## Task prompt
If a line of the data below holds the string "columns", copy it.

※ ※ ※

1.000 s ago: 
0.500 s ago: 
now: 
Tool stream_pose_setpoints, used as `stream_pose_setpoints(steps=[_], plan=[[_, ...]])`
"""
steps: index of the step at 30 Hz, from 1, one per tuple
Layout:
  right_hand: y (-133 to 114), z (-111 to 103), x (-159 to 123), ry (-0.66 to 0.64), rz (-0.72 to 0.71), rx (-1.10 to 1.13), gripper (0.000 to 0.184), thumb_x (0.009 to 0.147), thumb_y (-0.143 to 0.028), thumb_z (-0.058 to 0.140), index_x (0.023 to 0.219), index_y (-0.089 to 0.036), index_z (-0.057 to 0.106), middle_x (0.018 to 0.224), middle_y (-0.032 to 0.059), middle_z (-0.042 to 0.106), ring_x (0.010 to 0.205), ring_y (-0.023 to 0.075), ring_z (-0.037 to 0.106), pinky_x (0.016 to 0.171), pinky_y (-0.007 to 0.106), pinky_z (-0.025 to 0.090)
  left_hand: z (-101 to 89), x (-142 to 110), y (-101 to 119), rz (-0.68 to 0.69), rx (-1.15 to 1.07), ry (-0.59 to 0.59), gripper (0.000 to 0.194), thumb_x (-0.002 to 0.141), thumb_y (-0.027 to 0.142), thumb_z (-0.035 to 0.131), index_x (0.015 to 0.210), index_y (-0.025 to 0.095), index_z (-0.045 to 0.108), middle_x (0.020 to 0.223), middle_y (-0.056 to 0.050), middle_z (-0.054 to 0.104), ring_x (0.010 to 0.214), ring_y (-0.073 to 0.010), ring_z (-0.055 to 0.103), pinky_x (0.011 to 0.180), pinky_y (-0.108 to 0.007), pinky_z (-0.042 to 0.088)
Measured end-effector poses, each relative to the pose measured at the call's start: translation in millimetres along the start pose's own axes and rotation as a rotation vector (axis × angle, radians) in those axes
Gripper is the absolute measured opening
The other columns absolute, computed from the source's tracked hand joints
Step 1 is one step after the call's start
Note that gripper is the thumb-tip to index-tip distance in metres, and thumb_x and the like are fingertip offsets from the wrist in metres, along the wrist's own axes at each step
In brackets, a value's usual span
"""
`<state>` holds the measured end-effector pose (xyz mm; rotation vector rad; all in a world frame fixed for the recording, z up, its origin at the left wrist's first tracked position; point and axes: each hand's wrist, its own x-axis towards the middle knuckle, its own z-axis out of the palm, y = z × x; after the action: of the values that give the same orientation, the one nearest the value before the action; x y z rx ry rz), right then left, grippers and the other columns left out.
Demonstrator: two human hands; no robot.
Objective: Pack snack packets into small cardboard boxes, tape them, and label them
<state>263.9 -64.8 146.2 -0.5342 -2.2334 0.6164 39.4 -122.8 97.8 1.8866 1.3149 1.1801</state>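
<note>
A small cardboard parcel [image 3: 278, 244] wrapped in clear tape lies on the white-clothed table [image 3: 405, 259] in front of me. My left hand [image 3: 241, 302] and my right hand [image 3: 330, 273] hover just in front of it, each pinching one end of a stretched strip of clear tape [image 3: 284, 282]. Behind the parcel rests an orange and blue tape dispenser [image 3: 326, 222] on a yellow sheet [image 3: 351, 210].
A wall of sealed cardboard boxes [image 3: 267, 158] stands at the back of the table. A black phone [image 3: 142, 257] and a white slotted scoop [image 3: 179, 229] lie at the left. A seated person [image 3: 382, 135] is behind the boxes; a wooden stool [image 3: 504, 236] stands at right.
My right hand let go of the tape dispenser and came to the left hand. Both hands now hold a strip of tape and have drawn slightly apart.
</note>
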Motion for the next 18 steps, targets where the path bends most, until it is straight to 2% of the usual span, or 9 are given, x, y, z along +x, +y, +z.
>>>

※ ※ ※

## The answer
The other columns absolute, computed from the source's tracked hand joints
`<state>` holds the measured end-effector pose (xyz mm; rotation vector rad; all in a world frame fixed for the recording, z up, its origin at the left wrist's first tracked position; point and axes: each hand's wrist, its own x-axis towards the middle knuckle, its own z-axis out of the palm, y = z × x; after the action: of the values that give the same orientation, the one nearest the value before the action; x y z rx ry rz), right then left, grippers and the other columns left out.

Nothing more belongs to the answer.